Some sensations, probably the greater number, are what we call indifferent. They are not considered as either painful, or pleasurable. There are sensations, however, and of frequent recurrence, some of which are painful, some pleasurable. The difference is, that which is felt. A man knows it, by feeling it; and this is the whole account of the phenomenon. I have one sensation, and then another, and then another. The first is of such a kind, that I care not whether it is long or short; the second is of such a kind that I would put an end to it instantly if I could; the third is of such a kind, that I like it prolonged. To distinguish those feelings, I give them names. I call the first Indifferent; the second, Painful; the third. Pleasurable; very often, for shortness, I call the second, Pain, the third, Pleasure.

We formerly shewed, that having a sensation and 185 knowing it, are not two things, but one and the same thing; that having two sensations and knowing them, are not two things, but one and the same thing.
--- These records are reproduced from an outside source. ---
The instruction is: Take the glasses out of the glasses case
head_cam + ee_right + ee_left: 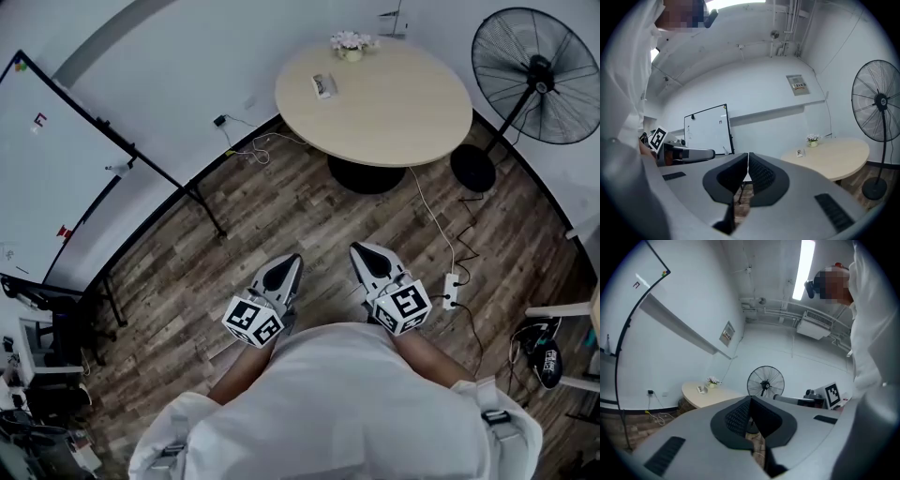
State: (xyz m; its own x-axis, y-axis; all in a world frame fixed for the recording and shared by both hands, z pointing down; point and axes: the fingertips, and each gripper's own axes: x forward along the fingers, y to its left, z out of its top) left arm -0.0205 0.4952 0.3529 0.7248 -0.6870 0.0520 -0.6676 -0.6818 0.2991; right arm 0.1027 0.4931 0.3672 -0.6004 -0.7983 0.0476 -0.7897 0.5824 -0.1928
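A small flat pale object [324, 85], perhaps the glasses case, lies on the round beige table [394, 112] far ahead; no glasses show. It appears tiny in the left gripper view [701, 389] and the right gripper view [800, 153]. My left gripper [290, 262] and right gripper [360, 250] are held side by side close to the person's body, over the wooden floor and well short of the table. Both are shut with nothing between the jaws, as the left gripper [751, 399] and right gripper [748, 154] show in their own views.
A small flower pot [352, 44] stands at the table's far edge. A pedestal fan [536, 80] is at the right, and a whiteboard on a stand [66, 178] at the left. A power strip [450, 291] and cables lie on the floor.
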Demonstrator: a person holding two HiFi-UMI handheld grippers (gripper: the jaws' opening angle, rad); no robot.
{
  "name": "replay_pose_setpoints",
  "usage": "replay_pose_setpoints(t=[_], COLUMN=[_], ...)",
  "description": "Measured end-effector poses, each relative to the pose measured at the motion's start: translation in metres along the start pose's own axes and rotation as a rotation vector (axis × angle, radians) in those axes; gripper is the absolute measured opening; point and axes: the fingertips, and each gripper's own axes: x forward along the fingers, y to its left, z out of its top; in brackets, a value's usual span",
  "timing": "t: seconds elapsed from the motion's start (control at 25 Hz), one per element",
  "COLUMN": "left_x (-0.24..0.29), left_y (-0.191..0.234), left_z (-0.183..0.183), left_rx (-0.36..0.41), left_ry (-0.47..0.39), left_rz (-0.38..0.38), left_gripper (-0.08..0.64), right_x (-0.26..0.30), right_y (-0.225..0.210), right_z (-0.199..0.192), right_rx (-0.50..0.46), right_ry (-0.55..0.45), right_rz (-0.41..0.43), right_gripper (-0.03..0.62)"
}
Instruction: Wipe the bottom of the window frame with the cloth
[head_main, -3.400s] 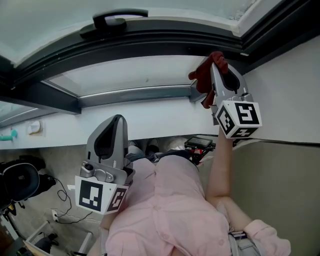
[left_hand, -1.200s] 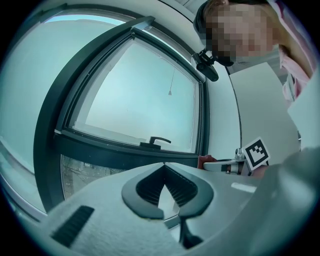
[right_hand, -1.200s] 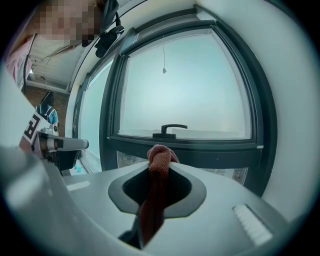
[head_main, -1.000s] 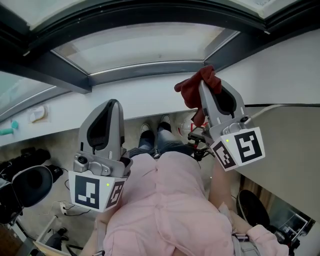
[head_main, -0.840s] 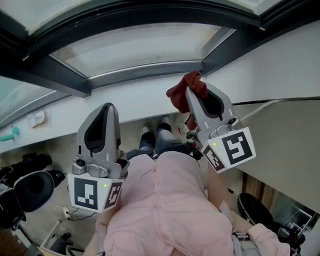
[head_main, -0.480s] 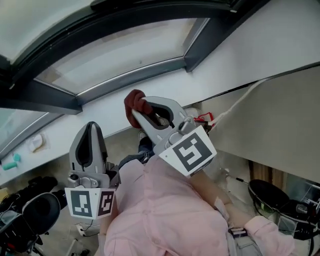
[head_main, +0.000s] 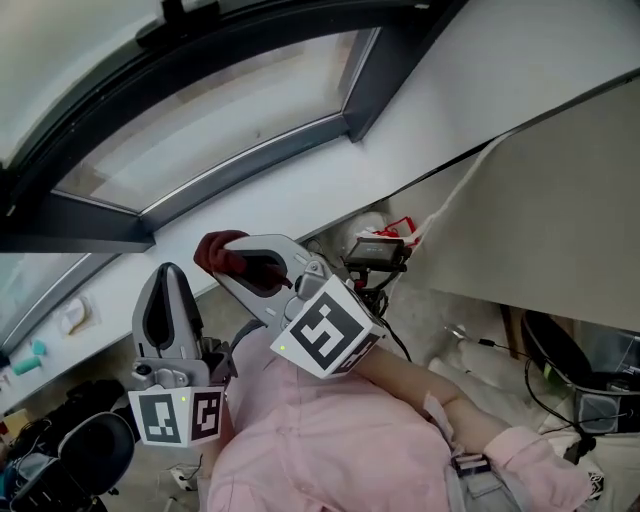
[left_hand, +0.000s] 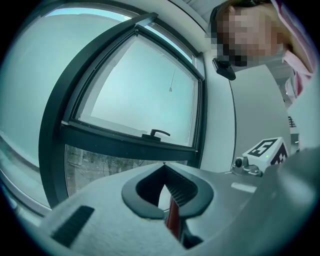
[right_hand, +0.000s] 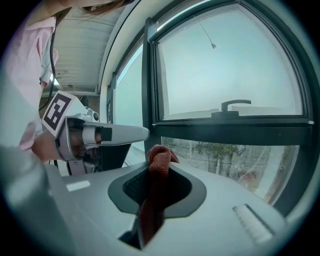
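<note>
Right gripper (head_main: 224, 263) has its jaws clamped on the red cloth (head_main: 211, 249); a knot of cloth sticks out past the tips and a strip hangs back through the slot between the jaws. The cloth is held in the air, near the person's pink shirt (head_main: 330, 430), touching no part of the window. Left gripper (head_main: 168, 272) has its jaws together with the tips meeting and grips nothing. A thin red strip shows low in its slot; I can't tell what it is. It sits just left of the right gripper, near side.

The bottom rail of the window frame (head_main: 240, 165) runs diagonally far up, well apart from the cloth. The white sill (head_main: 290, 200) lies between the rail and the cloth. The black window handle (right_hand: 235, 104) sits on the dark sash above the lower pane.

A small teal item (head_main: 38, 350) sits on the sill at far left. A black device (head_main: 375, 252) with red bits is right of the cloth, under the sill. A white cable (head_main: 455, 200) runs up the wall edge from there.
</note>
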Motion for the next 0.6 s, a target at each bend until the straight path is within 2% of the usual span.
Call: replay_pose_setpoints(t=[0.6], left_x=[-0.0022], left_y=[-0.0045], left_z=[-0.002], left_rx=[0.007], left_ry=[0.005], left_rz=[0.005], left_gripper=[0.0], right_x=[-0.005], right_y=[0.0003], right_z=[-0.0016], right_rx=[-0.026], right_ry=[-0.011], right_rz=[0.007], right_gripper=[0.057])
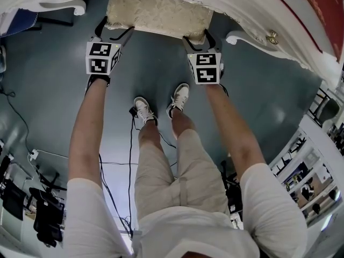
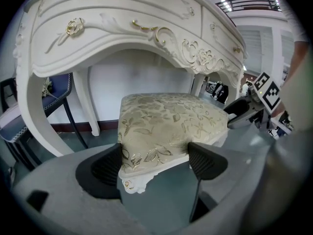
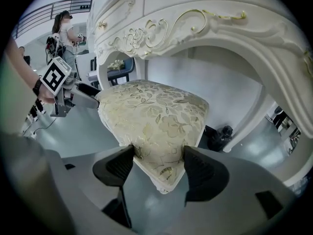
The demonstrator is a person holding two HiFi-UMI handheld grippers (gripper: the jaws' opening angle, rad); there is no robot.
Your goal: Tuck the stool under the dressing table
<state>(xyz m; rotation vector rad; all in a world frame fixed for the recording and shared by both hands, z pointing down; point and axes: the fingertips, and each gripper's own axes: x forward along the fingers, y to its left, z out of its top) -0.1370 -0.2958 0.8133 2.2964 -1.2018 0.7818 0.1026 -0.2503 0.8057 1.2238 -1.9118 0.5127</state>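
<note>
Stool (image 1: 158, 12) at top centre of the head view, cream floral seat, sitting in the knee gap of the dressing table (image 1: 252, 15). Far part of the seat is hidden under the white table top; only the near strip shows. Stool legs are not visible from above.

Left tool (image 1: 114, 31) is clamped on the seat's near left corner. In the left gripper view both black pads press the cushion sides, and the carved corner with a gold rosette pokes out between them at lower centre. Right tool (image 1: 199, 41) is clamped on the near right corner. In the right gripper view its jaws pinch the pointed corner of the seat the same way.

Both gripper views show the table's arched apron with gold scrollwork over the seat, and the seat's back end is under the arch. How far in it goes is hard to judge through the wide lens.

The person stands on the grey floor (image 1: 43, 90) just behind the stool, white shoes (image 1: 161, 106) at frame centre, black cables (image 1: 129, 160) trailing lower left. Drawer tops are cut off at the frame edges. A dark object (image 3: 222, 133) on the floor behind the stool cannot be made out. Blue chair (image 2: 29, 106) at left, partly hidden by a table leg. Another person (image 3: 63, 31) at upper left of the right gripper view, small and blurred
</note>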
It is obvious, therefore, that having three sensations, an Indifferent, a Pleasurable, and a Painful, and knowing them for what they are, are not different things, but one and the same thing.
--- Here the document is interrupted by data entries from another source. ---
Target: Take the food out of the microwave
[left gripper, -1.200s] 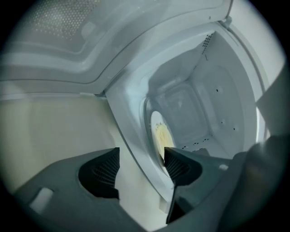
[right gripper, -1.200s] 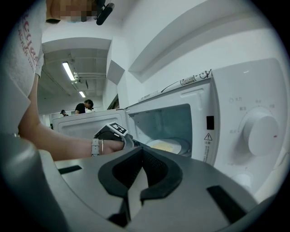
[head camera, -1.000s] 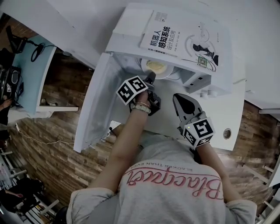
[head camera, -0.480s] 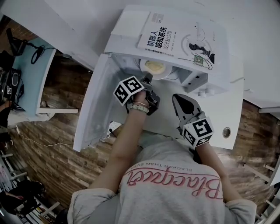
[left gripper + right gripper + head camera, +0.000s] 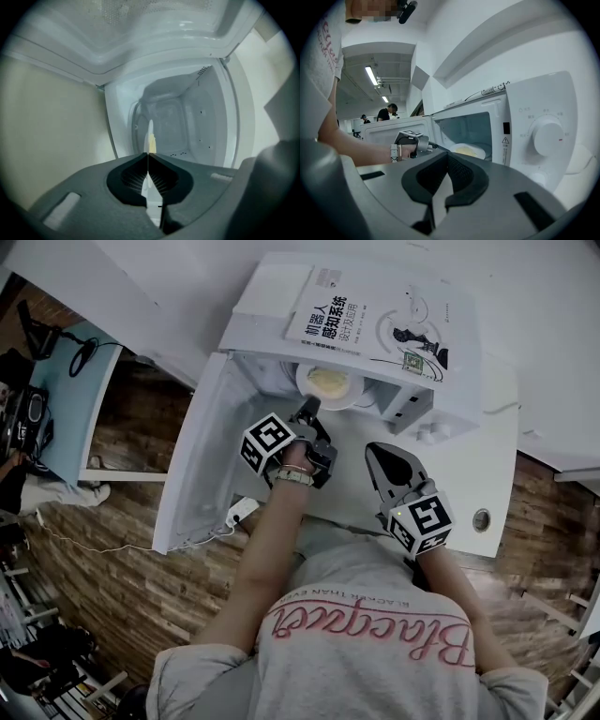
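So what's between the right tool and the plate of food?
Only bare white table lies between the right tool and the plate, seen in the head view. The left tool grips the plate's rim off to the side.

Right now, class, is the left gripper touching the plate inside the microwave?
Touching. The left gripper view shows the left gripper with jaws just closed on the plate, its thin white rim pinched between them.

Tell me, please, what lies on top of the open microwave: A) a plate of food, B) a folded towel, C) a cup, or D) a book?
D: a book lies flat on the microwave, while the plate sits inside it.
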`<state>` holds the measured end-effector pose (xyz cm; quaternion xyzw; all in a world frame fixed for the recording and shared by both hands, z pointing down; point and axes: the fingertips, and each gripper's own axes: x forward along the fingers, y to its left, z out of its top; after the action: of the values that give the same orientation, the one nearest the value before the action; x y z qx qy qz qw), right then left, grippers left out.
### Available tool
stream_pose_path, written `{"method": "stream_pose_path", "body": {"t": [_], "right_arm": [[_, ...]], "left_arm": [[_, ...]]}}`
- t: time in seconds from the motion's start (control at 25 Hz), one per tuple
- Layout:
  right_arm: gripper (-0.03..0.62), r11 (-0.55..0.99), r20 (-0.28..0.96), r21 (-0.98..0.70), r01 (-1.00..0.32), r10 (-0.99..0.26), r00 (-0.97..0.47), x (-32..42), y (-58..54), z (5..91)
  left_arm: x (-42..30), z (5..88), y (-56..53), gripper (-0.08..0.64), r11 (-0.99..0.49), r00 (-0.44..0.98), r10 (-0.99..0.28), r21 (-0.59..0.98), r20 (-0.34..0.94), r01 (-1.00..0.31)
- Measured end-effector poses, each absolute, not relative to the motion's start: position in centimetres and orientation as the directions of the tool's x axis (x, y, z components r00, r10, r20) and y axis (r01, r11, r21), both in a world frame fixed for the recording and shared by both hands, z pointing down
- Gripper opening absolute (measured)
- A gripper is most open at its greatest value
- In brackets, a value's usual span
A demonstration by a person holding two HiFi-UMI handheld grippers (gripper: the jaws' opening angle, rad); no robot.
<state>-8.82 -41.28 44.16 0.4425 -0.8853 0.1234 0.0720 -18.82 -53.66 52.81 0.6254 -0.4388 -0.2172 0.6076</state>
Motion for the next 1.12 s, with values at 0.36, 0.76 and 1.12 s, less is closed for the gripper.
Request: {"method": "stream_pose_path", "body": {"t": [0.36, 0.76, 1.12], "right_arm": [[0.009, 0.595, 0.216, -0.144, -0.790, -0.761, -0.612, -7.0, -39.6, 43.1], [0.009, 0.610, 0.186, -0.073, -0.789, -0.769, -0.612, -6.1, -36.8, 40.9], [0.009, 0.632, 0.162, -0.055, -0.773, -0.758, -0.631, -6.6, -34.7, 39.4]], "left_arm": [[-18.2, 51.1, -50.7, 0.011, 0.082, 0.488, -0.848, 0.961, 0.207, -0.265], [-17.3, 49.1, -45.2, 0.011, 0.080, 0.470, -0.862, 0.968, 0.188, -0.239], [-17.4, 47.6, -39.3, 0.011, 0.098, 0.462, -0.868, 0.975, 0.183, -0.202]]}}
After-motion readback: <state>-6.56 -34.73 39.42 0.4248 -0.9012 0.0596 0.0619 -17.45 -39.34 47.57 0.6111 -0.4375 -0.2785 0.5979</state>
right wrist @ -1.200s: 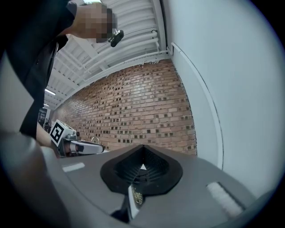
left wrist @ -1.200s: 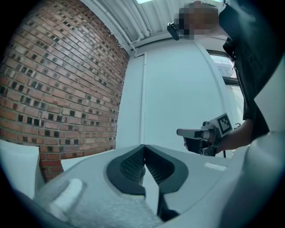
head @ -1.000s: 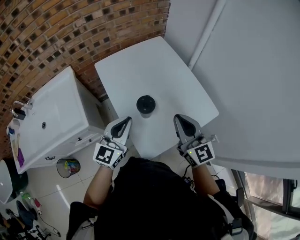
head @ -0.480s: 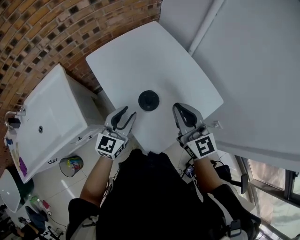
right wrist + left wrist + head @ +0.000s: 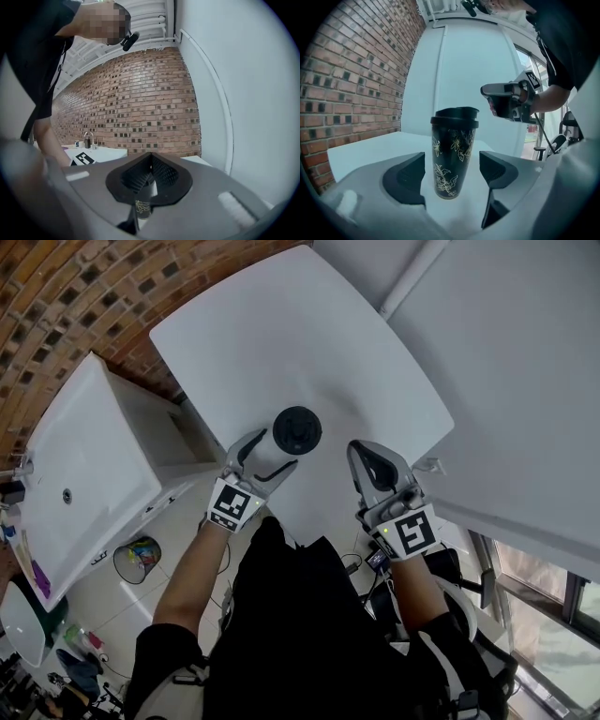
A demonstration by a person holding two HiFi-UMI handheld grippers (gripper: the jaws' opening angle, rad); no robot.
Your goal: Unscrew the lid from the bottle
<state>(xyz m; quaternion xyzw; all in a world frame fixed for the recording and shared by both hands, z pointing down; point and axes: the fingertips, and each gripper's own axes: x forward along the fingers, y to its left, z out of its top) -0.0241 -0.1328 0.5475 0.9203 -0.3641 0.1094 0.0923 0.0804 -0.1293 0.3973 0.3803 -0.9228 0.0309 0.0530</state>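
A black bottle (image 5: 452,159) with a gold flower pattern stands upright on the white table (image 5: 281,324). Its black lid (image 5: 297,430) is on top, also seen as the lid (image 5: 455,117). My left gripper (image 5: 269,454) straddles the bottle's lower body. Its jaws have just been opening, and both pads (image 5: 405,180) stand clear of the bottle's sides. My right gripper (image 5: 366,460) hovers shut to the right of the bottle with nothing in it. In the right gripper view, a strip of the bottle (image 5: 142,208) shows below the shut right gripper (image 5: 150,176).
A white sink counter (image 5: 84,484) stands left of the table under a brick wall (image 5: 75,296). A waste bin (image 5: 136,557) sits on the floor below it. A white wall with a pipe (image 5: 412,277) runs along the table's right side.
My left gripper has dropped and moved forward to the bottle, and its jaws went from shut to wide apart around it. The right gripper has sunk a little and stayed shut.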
The pleasurable and painful sensations are common to all the senses. We have pleasures and pains of the eye, of the ear, of the touch, the taste, the smell, and also of many internal parts of the body, for which, though, as we shall presently see, they hold a great share in composing the springs of human action, we have not names, nor any means of accurate estimation.36

36 In the case of many pleasurable or painful sensations, it is open to question whether the pleasure or pain, especially the pleasure, is not something added to the sensation, and capable of being detached from it, rather than merely a particular aspect or quality of the sensation. It is often observable that a sensation is much less pleasurable at one time than at another, though to our consciousness it appears exactly the same sensation in all except the pleasure. This is emphatically the fact in cases of satiety, or of loss of taste for a sensation by loss of novelty. It is probable that in such cases the pleasure may depend on different nerves, or on a different action of the same nerves, from the remaining part of the sensation. However this may be, the pleasure or pain attending a sensation is (like the feelings of Likeness, Succession, &c.) capable of being mentally abstracted from the sensation, or, in other words, capable of being attended to by itself. And in any case Mr. Bain’s distinction holds good, between the emotional part or property of a sensation (in which he includes the 186 pleasure or pain belonging to it) and its intellectual or knowledge-giving part. It must be remembered, however, that these are not exclusive of one another; the knowledge-giving part is not necessarily emotional, but the emotional part is and must be knowledge-giving. The pleasure or pain of the feeling are subjects of intellectual apprehension; they give the knowledge of themselves and of their varieties.—Ed.